Koniec prac komisji ws. Zimmera, szefa kliniki ginekologicznej przy Dyrekcyjnej
Fot. Akademia Medyczna im. Piastów Śląskich we Wrocławiu
Takie są wyniki prac specjalnej komisji powołanej do zbadania zarzutów wobec szefa kliniki ginekologicznej przy ulicy Dyrekcyjnej we Wrocławiu.
Chodzi o histeroskopię - zarzuty trzech lekarzy, tej kliniki opisała w marcu Gazeta Wyborcza w artykule "Badania macicy dla pieniędzy". Od tego czasu sprawę badała szpitalna komisja.
W raporcie końcowym czytamy, że dokumenty nie potwierdzają aby badania były wykonywane masowo dla zysku. Komisja nie stwierdziła ani jednego przypadku wykonania histeroskopii bez wskazań medycznych.

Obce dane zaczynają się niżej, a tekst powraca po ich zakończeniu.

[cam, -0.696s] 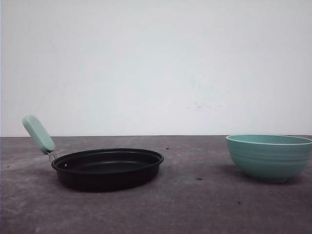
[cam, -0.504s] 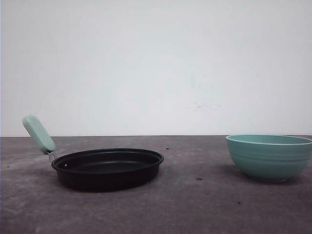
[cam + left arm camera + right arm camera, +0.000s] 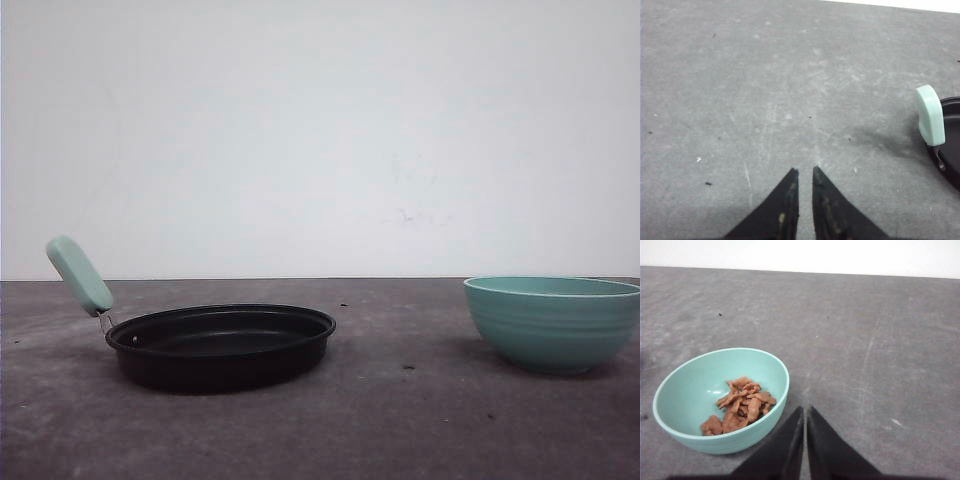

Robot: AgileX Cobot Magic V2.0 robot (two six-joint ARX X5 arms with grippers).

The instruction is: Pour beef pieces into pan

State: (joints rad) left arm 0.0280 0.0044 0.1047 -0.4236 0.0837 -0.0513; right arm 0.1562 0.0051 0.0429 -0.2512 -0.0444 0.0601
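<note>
The black pan (image 3: 220,345) sits on the left of the table, its mint-green handle (image 3: 78,275) pointing up and to the left. Its handle (image 3: 930,115) and a bit of the pan's rim (image 3: 951,162) also appear in the left wrist view. The beef pieces (image 3: 740,407) lie heaped in the teal bowl (image 3: 775,385), which stands on the right (image 3: 552,322). My left gripper (image 3: 805,171) is shut and empty above bare table, apart from the pan handle. My right gripper (image 3: 805,408) is shut and empty just beside the bowl's outer wall.
The grey table top (image 3: 400,420) is scuffed and carries a few dark specks. A plain white wall (image 3: 320,130) rises behind the table's far edge. Open table lies between the pan and the bowl.
</note>
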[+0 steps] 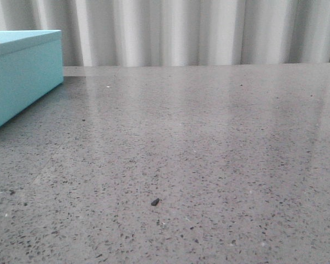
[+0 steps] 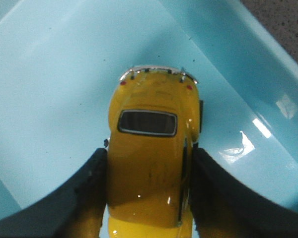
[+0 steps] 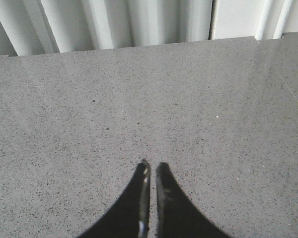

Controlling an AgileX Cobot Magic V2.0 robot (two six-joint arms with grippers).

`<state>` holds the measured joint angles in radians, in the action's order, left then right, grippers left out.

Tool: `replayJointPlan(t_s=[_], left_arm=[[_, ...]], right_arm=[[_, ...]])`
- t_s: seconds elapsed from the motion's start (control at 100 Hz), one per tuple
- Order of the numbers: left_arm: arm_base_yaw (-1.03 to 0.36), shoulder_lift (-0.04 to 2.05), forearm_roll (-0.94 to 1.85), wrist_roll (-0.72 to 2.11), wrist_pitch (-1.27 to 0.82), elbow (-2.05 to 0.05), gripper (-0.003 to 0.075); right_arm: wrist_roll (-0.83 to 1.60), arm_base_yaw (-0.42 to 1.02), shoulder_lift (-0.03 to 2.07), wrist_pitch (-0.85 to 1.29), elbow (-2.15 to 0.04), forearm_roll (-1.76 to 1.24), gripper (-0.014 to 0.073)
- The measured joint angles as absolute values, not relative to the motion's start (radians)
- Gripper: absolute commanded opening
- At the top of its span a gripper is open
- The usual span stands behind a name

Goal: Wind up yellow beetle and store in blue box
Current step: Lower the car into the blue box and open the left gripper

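In the left wrist view the yellow beetle (image 2: 150, 163) is pinched at its sides between my left gripper's (image 2: 148, 158) black fingers (image 2: 89, 193), chrome bumper pointing away. It is inside the blue box (image 2: 49, 74), over the light blue floor; whether its wheels touch the floor I cannot tell. The front view shows only a corner of the blue box (image 1: 22, 77) at the far left, with neither arm in sight. My right gripper (image 3: 152, 167) is shut and empty above bare grey table.
The table (image 1: 209, 143) is grey speckled stone, with a small dark crumb (image 1: 155, 202) near the front. A pale pleated curtain (image 1: 181, 30) hangs behind the table's far edge. The box wall (image 2: 248, 59) rises close beside the car.
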<state>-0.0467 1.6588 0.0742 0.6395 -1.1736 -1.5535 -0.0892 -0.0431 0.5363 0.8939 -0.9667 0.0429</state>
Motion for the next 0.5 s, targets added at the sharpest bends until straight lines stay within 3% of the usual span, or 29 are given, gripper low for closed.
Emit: replayJointPlan(t_s=[0.3, 0.39, 0.5], left_arm=[[-0.047, 1.757, 0.076, 0.610, -1.198, -1.551, 0.0153], [-0.047, 1.764, 0.076, 0.603, -1.195, -1.550, 0.0197], [-0.045, 1.764, 0.076, 0.599, -1.186, -1.550, 0.0304]], right_arm=[[-0.089, -0.043, 0.536, 0.894, -0.967, 0.043, -0.0041], [-0.089, -0.043, 0.536, 0.894, -0.967, 0.045, -0.0041], [-0.089, -0.043, 0.536, 0.889, -0.967, 0.055, -0.0041]])
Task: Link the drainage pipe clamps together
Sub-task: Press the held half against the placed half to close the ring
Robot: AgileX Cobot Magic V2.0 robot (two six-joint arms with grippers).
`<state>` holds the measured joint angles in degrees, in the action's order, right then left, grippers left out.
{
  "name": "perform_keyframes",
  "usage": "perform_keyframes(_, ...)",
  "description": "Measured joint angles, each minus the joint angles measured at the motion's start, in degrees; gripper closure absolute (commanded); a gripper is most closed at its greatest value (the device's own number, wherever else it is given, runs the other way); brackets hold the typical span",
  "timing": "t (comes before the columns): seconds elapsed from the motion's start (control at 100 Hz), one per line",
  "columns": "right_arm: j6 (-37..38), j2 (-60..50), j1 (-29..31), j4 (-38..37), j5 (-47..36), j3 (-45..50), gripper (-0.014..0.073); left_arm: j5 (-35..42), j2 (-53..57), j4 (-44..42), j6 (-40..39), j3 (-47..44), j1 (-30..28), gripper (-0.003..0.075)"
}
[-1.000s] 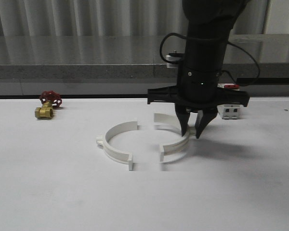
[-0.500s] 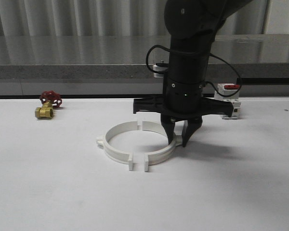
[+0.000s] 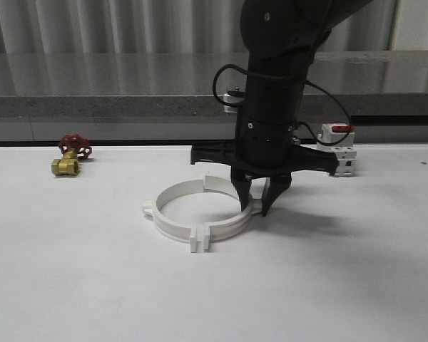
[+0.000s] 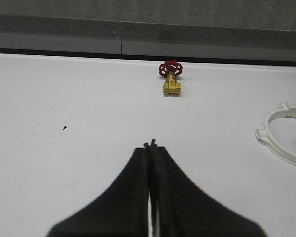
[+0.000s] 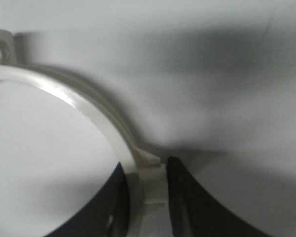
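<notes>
Two white drainage pipe clamps lie on the white table as one ring. The left half (image 3: 165, 214) and the right half (image 3: 232, 224) touch at their end tabs, front and back. My right gripper (image 3: 257, 207) points straight down over the ring's right side. Its fingers are shut on the right half's band (image 5: 91, 106), one inside and one outside, in the right wrist view (image 5: 148, 197). My left gripper (image 4: 150, 145) is shut on nothing, hovering over bare table. The left half (image 4: 275, 146) shows at that view's edge.
A brass valve with a red handwheel (image 3: 70, 157) sits at the far left of the table, also seen from the left wrist (image 4: 170, 79). A white boxy red-topped breaker (image 3: 339, 153) stands behind my right arm. A grey ledge runs along the table's far edge.
My right gripper slid left with the right clamp half in it. The gap between the halves closed until their end tabs met. The left half stayed put.
</notes>
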<state>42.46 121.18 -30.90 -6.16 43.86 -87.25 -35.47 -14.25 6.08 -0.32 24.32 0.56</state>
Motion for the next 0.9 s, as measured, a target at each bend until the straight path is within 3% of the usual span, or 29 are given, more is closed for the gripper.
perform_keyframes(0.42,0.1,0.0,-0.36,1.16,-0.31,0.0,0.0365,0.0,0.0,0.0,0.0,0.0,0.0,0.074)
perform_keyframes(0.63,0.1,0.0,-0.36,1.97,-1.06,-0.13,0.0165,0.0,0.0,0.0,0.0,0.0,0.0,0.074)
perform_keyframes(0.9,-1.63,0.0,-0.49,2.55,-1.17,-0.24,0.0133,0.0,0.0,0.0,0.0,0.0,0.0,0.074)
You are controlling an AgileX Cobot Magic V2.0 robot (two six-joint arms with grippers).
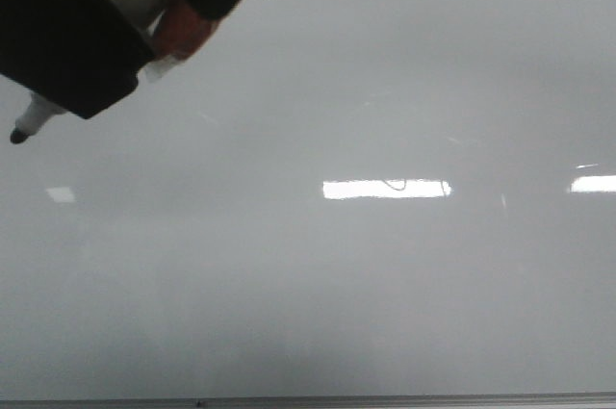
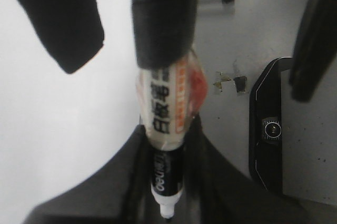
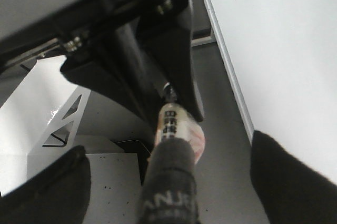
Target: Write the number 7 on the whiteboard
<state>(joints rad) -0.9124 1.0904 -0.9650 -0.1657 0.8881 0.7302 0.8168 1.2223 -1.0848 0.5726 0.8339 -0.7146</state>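
Observation:
The whiteboard fills the front view, glossy grey-white with bright glare patches; it also shows in the left wrist view and the right wrist view. No drawn number 7 shows; only a tiny dark squiggle sits on one glare patch. A black-and-white marker with a black-wrapped rear end lies between both grippers. My left gripper is shut on its front part, and the nib sticks out beyond it, off the board's left part. My right gripper is wide open around the wrapped rear end.
The board's thin grey frame runs along the bottom and beside it in the right wrist view. A black device with a round lens lies below on the grey floor. A white metal bracket stands beside it.

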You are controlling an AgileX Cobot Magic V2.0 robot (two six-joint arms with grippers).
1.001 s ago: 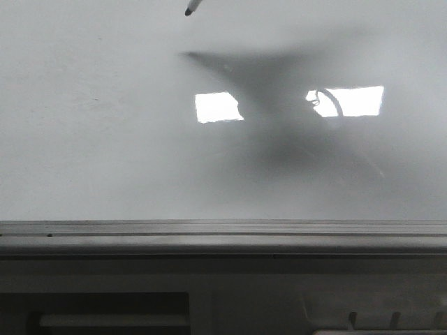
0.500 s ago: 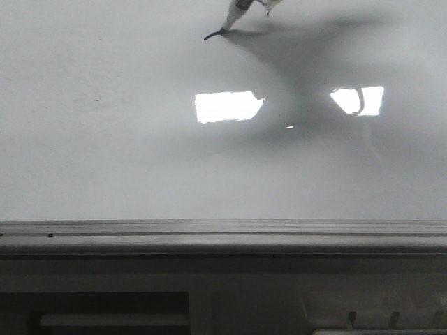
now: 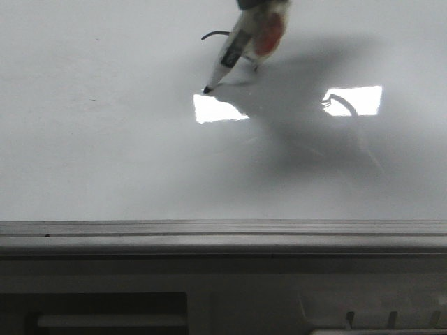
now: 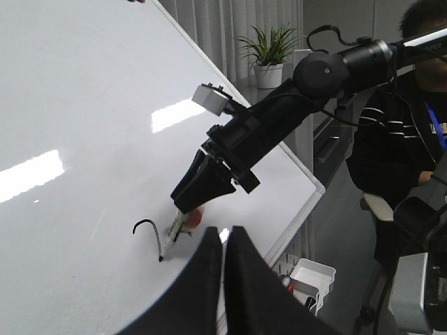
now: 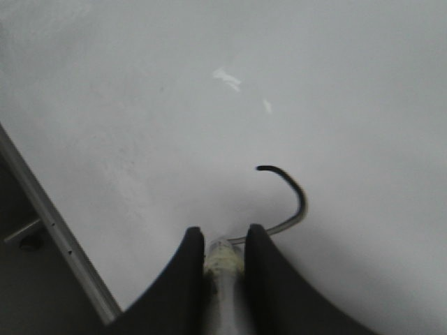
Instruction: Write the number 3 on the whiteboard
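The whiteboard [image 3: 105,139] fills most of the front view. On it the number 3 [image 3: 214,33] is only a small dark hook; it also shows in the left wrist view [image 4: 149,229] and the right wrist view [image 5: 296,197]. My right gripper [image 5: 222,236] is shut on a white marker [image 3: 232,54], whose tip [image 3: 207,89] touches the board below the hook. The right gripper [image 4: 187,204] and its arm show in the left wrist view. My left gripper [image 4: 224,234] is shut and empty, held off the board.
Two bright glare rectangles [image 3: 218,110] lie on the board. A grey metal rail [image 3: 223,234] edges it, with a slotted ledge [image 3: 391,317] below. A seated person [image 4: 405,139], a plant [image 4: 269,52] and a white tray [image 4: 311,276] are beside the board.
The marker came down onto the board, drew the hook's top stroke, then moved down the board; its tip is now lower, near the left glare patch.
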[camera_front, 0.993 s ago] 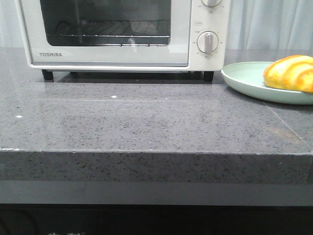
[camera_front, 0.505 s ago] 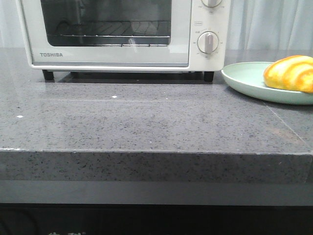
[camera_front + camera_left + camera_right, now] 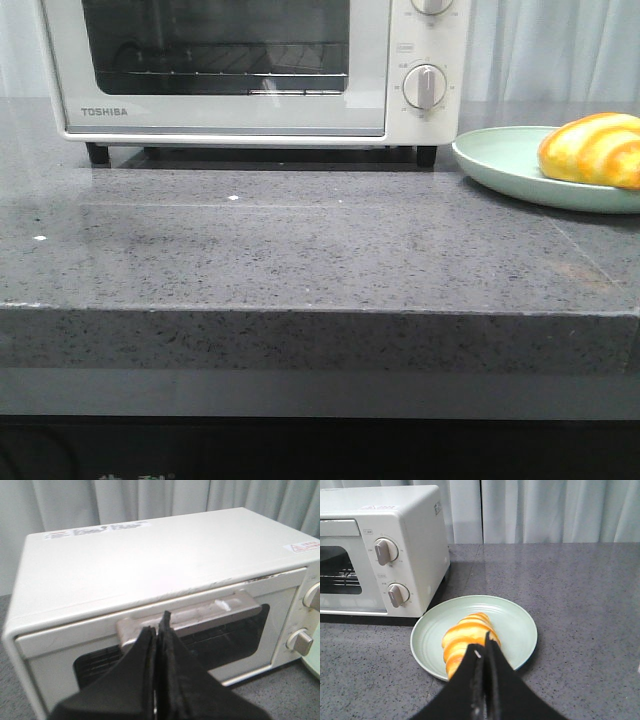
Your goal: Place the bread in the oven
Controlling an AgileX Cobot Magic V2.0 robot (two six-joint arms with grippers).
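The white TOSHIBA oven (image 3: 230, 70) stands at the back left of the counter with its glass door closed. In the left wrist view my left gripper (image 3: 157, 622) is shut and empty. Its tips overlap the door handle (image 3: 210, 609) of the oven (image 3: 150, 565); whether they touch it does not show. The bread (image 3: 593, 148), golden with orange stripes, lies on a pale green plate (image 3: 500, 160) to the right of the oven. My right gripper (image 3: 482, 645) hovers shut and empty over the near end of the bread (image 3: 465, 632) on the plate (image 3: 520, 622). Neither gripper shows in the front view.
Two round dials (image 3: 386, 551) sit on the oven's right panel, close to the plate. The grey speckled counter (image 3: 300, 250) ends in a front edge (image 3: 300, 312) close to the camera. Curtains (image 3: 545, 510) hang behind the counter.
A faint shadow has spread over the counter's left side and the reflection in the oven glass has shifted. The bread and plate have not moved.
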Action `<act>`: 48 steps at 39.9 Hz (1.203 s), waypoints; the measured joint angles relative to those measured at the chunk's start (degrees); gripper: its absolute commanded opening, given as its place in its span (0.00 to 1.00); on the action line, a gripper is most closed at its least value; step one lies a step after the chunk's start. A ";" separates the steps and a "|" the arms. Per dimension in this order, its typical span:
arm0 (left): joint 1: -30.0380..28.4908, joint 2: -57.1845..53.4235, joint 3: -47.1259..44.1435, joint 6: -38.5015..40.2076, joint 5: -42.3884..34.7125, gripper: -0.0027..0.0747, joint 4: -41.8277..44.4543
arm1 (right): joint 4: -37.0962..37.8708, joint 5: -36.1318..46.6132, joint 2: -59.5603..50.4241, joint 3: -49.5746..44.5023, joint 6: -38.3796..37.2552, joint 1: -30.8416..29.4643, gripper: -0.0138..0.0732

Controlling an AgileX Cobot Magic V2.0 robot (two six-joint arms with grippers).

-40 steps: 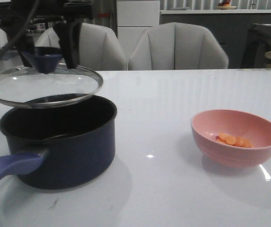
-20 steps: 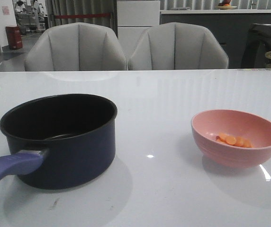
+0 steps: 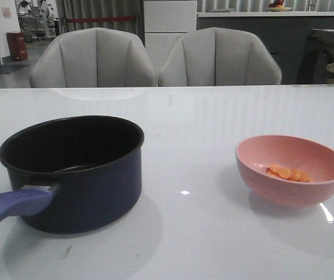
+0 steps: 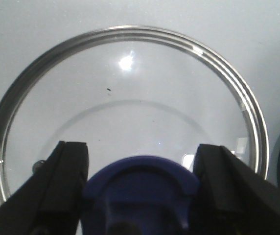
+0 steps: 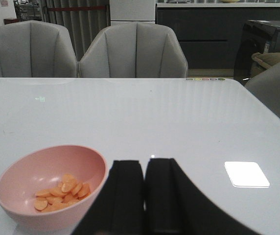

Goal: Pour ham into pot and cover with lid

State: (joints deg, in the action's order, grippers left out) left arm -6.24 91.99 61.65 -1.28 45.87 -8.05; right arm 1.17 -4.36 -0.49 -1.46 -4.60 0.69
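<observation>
The ham point(image 3: 288, 173) lies as a small heap of orange-pink slices at the bottom of a pink bowl point(image 3: 291, 169), which stands on the white worktop point(image 3: 214, 116) to the robot's right. The pot point(image 3: 73, 169) stands well apart to the left, open and empty, its handle pointing toward the near left edge.

The lid point(image 4: 125, 105) is off the pot. In the left wrist view the left gripper point(image 4: 140, 181) has its jaws clamped on either side of the blue knob point(image 4: 141, 188), with the glass over bare worktop beside the pot; whether the rim touches the worktop cannot be told.

In the right wrist view the right gripper point(image 5: 144, 191) sits just beside the bowl, jaws together and holding nothing.

The step in hand appears to be parking the lid. To do it well, set it down flat, well clear of the pot's mouth, then let go gently so the glass does not slide. The right jaws must open before taking the bowl's rim.
</observation>
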 measured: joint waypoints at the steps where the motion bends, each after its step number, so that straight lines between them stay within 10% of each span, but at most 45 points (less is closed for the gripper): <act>1: 0.00 0.30 -0.60 -0.51 -0.49 0.18 -0.57 | 0.00 0.00 0.00 0.00 0.00 0.00 0.33; 16: 0.00 7.12 -1.57 -2.72 -1.93 0.22 -3.02 | 0.00 0.00 0.00 0.00 0.00 0.00 0.33; 31: 0.00 8.08 -1.57 -3.76 -2.06 0.66 -3.15 | 0.00 0.00 0.00 0.00 0.00 0.00 0.33; 48: 0.00 4.34 0.19 -4.01 1.79 0.67 -2.78 | 0.00 0.00 0.00 0.00 0.00 0.00 0.33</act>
State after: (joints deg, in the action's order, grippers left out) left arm -6.24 96.33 61.84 -5.29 47.66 -10.83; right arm 1.17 -4.36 -0.49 -1.46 -4.60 0.69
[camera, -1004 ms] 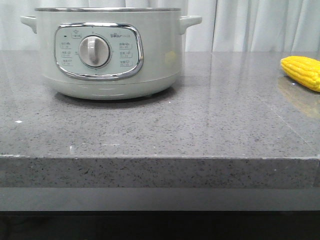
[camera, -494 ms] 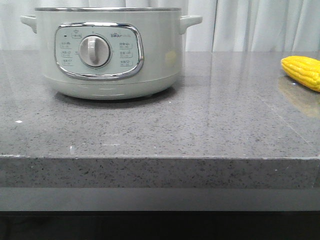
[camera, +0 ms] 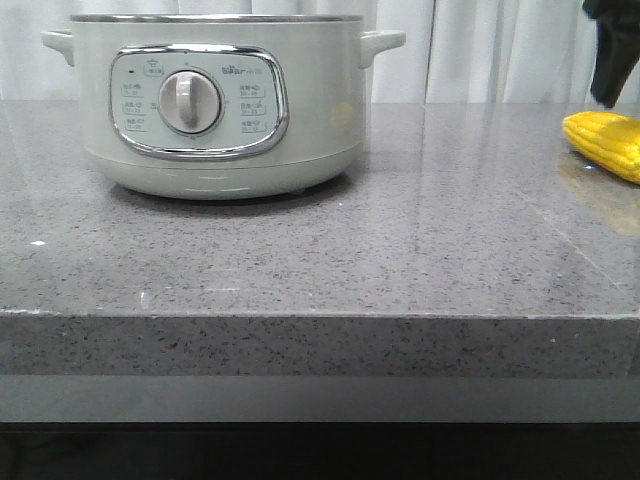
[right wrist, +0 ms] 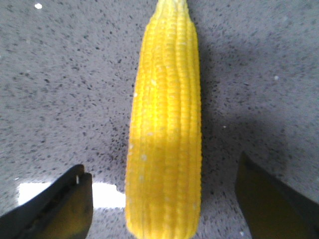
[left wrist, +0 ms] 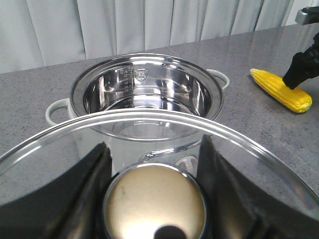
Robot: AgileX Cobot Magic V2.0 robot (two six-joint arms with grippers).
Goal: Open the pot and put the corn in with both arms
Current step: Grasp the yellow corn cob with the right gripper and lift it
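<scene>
— Yellow corn [right wrist: 166,124] lies on the bench [camera: 400,250], right claw [right wrist: 162,199] spread wide astride it.
— And left?
— Left claw [left wrist: 154,169] grips the glass lid's knob [left wrist: 154,204] above the open pot [left wrist: 144,99].

The pot [left wrist: 144,94] is uncovered, steel inside bare, so nothing blocks its mouth from above. The glass lid [left wrist: 149,144] sits pinched by its knob in the left tool [left wrist: 154,199], held off to the near side of the rim. Big stretch of bare tabletop [camera: 450,230] between pot and corn [camera: 605,143]. Right tool [right wrist: 162,209] hangs over the corn with fingers spread wide, one each side, room to spare.
</scene>
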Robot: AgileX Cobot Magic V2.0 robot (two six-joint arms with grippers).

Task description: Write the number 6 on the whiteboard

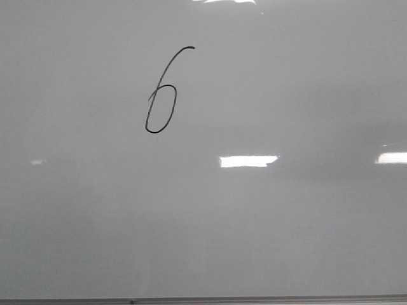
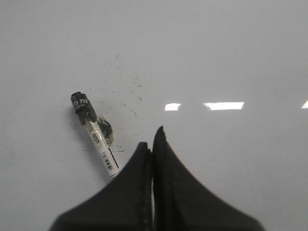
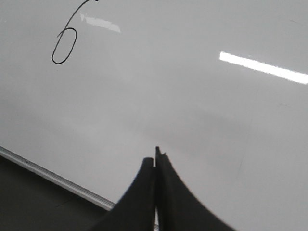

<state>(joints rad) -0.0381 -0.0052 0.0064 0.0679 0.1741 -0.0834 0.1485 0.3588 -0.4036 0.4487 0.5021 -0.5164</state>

Tym samym - zdaniem komisji - nie ma potwierdzenia aby doszło do narażania zdrowia czy życia pacjentek. Komisja przeanalizowała ponad 3 tysiące przypadków z ostatnich kilku lat. Wnioski zostały przesłane do wojewody, ministerstwa zdrowia i narodowego funduszu zdrowia.
Niezależnie od szpitalnej komisji sprawę od dwóch tygodni badają specjaliści NFZu.